Interviewing for a new job often feels overwhelming. Unfortunately, that stress can show when you talk with a recruiter or hiring manager, leaving a less-than-perfect first impression. And though we’re currently in a candidate-driven market, you still need to outshine other individuals if you want to land your dream job. As a recruiter, I’ve interviewed hundreds of insurance professionals seeking to further their careers and I have identified several behaviors that set candidates apart. Here are my top five tips to help ease your stress and ensure you walk into your next interview prepared and ready to impress.
Do research your potential employer. Looking at the company’s website and social media channels will give you a feel for its style and values. Read through the “about us” page, and look for its mission and vision statements. You should be up-to-date on any recent company news; read articles about the organization and review new press releases. If you know who will be interviewing you, check out their LinkedIn profiles, too. It’s also a good idea to look up key executives’ profiles so you’re familiar with their names and impact in the industry.
Don’t wing it. To combat nerves and put your best foot forward, preparation is key. Having context for the conversations in your interview, such as recent product releases or new company initiatives, will help you craft well-developed answers and ask the right follow-up questions. This will demonstrate you’re a proactive, detail-oriented professional and will allow you to focus on building personal connections, not just navigating a minefield of unanticipated topics. Plus, doing some research ahead of time will make it easier to remember who needs to receive a thank you note.
Do take a close look at the job responsibilities and requirements. Make sure you thoroughly understand what the company is looking for in the role and determine where your skills fit particularly well. You’ll want to call attention to these abilities and experiences, sharing specific facts and figures to support your successes. On the flip side, look into the areas you aren’t as skilled in and determine how you would fill those gaps. Do your work experience and relevant certifications make up for your lack of a post-graduate degree in your field? Be sure to plan how you can effectively communicate that to an interviewer.
Don’t say you’ve accomplished things without offering hard facts to back up your related work history.
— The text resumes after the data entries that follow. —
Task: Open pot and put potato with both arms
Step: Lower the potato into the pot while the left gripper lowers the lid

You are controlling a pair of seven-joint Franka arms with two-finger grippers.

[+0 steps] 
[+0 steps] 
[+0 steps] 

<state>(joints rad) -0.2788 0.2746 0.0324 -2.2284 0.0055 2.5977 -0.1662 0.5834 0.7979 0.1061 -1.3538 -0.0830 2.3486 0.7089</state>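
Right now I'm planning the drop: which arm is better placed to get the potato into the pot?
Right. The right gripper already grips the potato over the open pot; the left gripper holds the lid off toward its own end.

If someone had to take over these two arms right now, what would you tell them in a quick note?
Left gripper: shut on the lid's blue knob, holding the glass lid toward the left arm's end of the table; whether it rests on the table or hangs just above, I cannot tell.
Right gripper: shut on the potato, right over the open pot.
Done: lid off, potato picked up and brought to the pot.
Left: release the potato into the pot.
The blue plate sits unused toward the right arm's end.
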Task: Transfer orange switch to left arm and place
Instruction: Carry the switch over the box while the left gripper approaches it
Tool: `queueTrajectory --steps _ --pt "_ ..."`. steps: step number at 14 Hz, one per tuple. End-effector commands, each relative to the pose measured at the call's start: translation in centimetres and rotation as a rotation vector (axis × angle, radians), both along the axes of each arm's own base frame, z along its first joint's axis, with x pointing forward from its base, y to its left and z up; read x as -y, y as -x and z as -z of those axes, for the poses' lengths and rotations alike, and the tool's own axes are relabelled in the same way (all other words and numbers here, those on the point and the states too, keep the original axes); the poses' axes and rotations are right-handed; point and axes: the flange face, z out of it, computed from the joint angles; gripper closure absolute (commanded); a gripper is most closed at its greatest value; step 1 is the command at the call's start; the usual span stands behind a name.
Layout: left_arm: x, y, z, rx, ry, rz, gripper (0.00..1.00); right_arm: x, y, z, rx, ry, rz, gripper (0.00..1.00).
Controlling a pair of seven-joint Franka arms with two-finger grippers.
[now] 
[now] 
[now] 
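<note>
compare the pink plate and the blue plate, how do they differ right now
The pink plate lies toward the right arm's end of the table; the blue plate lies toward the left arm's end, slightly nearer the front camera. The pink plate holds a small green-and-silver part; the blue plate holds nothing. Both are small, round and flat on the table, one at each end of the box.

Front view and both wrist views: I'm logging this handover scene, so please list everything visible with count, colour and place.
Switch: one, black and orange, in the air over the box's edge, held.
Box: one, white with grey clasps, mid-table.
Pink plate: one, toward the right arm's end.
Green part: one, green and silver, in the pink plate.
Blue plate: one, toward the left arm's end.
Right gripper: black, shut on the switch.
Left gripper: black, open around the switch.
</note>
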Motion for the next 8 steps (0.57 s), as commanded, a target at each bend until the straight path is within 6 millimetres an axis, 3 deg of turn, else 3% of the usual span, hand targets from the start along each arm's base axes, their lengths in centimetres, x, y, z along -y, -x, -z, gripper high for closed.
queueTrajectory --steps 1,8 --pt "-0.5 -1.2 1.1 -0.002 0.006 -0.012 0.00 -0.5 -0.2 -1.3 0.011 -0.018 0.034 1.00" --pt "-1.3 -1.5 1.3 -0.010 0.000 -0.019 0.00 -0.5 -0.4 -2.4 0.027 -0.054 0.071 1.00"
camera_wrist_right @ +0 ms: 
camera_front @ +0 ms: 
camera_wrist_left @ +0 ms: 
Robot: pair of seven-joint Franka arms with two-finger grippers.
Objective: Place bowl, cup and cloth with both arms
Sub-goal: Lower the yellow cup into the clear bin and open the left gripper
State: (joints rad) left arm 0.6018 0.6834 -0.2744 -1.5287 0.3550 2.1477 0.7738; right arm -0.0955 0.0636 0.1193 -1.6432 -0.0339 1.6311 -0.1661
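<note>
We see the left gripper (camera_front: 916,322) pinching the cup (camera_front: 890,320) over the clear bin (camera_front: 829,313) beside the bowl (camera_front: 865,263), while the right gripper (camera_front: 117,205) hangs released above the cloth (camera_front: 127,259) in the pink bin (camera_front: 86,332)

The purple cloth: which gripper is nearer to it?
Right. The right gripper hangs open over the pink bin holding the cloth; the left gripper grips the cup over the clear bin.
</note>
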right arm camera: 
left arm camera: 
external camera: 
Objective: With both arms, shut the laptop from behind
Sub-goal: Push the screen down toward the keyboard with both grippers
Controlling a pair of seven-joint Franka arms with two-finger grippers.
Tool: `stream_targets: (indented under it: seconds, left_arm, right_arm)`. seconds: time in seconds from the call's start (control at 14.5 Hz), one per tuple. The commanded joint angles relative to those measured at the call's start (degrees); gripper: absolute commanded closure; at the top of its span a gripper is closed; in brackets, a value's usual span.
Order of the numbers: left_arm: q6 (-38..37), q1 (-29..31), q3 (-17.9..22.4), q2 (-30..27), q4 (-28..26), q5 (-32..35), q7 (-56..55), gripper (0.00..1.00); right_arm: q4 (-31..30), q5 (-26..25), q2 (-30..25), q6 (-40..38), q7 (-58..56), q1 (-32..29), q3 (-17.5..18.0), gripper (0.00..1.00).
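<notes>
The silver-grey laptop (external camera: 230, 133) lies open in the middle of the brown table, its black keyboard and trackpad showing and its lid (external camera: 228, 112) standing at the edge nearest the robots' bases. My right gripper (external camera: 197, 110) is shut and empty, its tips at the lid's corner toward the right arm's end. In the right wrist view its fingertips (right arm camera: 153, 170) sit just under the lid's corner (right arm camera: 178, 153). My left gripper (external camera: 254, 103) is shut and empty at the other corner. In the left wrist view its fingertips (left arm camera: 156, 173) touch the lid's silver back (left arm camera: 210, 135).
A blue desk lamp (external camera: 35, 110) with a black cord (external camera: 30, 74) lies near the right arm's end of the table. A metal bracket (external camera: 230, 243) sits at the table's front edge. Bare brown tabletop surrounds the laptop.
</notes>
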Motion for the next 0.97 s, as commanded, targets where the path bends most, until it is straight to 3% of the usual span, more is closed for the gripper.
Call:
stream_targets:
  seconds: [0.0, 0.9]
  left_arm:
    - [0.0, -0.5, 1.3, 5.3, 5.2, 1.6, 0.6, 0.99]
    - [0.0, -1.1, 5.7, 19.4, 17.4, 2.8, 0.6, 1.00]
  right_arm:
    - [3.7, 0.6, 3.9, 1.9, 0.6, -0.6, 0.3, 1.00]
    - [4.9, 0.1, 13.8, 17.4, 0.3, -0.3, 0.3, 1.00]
Saying “I helped grow the business” is great; but you then need to follow it up with how. Were you instrumental in hiring the right talent to take on revenue-impacting projects? Did you lead initiatives that expanded business offerings? Share those details, using numbers where possible to help paint a clear picture of your experience.
Do think through the questions your resume will prompt (e.g., if there are gaps in your job history or if it looks like you were abruptly let go). Be prepared to answer honestly. You don’t have to go into excessive detail, but you should put together a well-thought-out account of the situation, in case questions arise.
Don’t speak poorly of past employers, no matter the circumstances under which you left a company. If you were let go from your last job, for example, you could explain how the company reorganized and reduced roles in your function. Though it may have been a shock, do not blame your previous manager for not recognizing your worth. Instead, take this opportunity to share the skills you bring to the table that your prospective employer could leverage. Further, explain how you can use those skills to impact the organization beyond your immediate department.
Do make a good first impression: make eye contact, don’t slouch, and answer succinctly but completely. If you’re interviewing in person, be polite in the elevator and at reception, give the interviewer a firm handshake, and bring more resumes than you think you need. You never know who may drop in on your interview, and you want to be prepared with a resume for each person you meet. If you’re interviewing via videocall or phone, your personal presentation still counts. Dressing professionally, even when the other party can’t see you, puts you in an interviewing frame of mind and lifts your confidence, setting you up for success. Additionally, don’t forget to test your video software ahead of time; nothing sets the wrong tone for a video interview like malfunctioning software delaying your meeting.
Don’t be late, but also don’t be too early. Perhaps you drove into the city and wanted to ensure you’d have enough time to park; however, showing up too early can put your interviewers in an uncomfortable position. They might be meeting with another candidate before you, for example, and you don’t want to impede on their goodbye and start your interview feeling awkward. If you’re more than 10 minutes early, find a nearby coffee shop and brush up on your notes instead of heading straight to the office.
Do end the interview on a high note by asking thoughtful questions. This shows you’re invested in the role and committed to putting in the work necessary for success. If candidates don’t have questions, it often signals they aren’t very interested in the role or may be willing to take any job without fully understanding its responsibilities. You could ask for more details surrounding a particular job responsibility, for an overview of the company culture or just for next steps in the interview process.
Don’t skip sending thank you notes. And make them personal, not just a template. Calling out something from your interview shows you were interested in the conversation (maybe include the link for that article you referenced or wish the interviewer well on an upcoming vacation). The important thing is to acknowledge the time taken out of the interviewers’ days and thank them for their consideration. Email is more than acceptable and should be sent within 24 hours of leaving the interview. You can always follow up with a handwritten thank you note to put yourself back on the radar when it’s received a few days later.
What this all boils down to is preparation. If you take an intentional look at your resume and the position profile; think through the questions your interviewer may have and the ones you’d like to ask; and set yourself up to leave a professional impression, you’ll be ready to ace any interview.